Pittsburgh campus students and employees were issued new I.D. cards that became effective Jan. 2. The new cards are blue, carry an expiration date and have a different coding system than their predecessors, which did not differentiate between volunteer and benefits-receiving employees. When the new cards went into effect, some adjunct professors (who had never qualified for the ride-for-free program, although they didn't know it) were surprised to find that they could no longer use their I.D.s to ride for free on Port Authority vehicles.

Pitt regional campus employees also have complained at being excluded from the ride-for-free service. (April 5 University Times.) At this month's meetings of Faculty Assembly and Senate Council, several professors protested that Pitt was showing disrespect to volunteer faculty by excluding them from the ride-for-free deal. Psychology professor James Holland said that, whatever it would cost the University to extend ride-for-free to volunteer faculty, "it would still be a bargain" considering how much Pitt benefits from the teaching and other services those faculty members provide.

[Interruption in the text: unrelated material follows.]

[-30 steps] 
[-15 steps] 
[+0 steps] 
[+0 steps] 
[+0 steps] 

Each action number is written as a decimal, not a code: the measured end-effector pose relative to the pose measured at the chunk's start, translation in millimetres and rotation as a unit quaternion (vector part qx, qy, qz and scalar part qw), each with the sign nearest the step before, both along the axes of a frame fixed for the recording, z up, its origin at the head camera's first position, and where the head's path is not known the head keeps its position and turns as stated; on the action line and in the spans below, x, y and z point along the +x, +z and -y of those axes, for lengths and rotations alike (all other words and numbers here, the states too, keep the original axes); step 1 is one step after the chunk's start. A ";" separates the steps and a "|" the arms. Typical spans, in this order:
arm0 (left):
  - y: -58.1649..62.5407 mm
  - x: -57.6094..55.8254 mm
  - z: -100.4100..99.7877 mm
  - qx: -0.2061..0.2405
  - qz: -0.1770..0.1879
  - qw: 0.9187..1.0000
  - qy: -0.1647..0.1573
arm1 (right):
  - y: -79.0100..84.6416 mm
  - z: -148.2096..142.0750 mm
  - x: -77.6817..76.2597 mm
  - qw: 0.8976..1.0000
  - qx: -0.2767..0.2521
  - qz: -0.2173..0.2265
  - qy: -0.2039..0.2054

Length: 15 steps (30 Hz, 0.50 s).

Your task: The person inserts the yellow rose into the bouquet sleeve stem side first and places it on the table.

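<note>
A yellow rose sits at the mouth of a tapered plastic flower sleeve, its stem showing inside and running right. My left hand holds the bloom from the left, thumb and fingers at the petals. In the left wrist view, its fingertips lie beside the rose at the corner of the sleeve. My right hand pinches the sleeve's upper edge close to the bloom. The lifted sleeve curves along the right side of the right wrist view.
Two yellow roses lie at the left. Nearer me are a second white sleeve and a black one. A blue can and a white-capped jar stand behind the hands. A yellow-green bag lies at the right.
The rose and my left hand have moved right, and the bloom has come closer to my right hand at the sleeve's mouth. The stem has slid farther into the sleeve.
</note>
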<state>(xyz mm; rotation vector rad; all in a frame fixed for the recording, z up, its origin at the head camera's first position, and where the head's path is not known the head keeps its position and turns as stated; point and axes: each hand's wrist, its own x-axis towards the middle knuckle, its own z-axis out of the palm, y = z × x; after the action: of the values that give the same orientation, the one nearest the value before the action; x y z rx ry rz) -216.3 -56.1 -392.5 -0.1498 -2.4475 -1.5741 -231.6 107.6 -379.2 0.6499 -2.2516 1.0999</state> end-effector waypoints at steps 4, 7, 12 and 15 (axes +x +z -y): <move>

At Senate Council, Chancellor Mark Nordenberg, Provost James Maher and Executive Vice Chancellor Jerome Cochran apologized for any inconvenience and embarrassment volunteer faculty suffered in trying unsuccessfully to use their new I.D.s on Port Authority vehicles.

Volunteer faculty (including nearly 3,000 in the medical school alone, plus hundreds more in other units) contribute significantly to the University, according to Nordenberg, who said he greatly valued the law school's adjunct faculty when he was dean of that school. "To the extent that there were communications failures or anything else centrally that interfered with the nurturing of those relationships, I think that is too bad," Nordenberg said.

But the chancellor suggested that the primary payoff that volunteer faculty receive "is the connection with people in their own discipline and what it means for them in terms of their own feelings of professional contribution and accomplishment.

"I really do think that in terms of advancing your goal [of fully appreciating volunteer faculty], which I happen to agree with, the most important work is done at the unit level," Nordenberg said.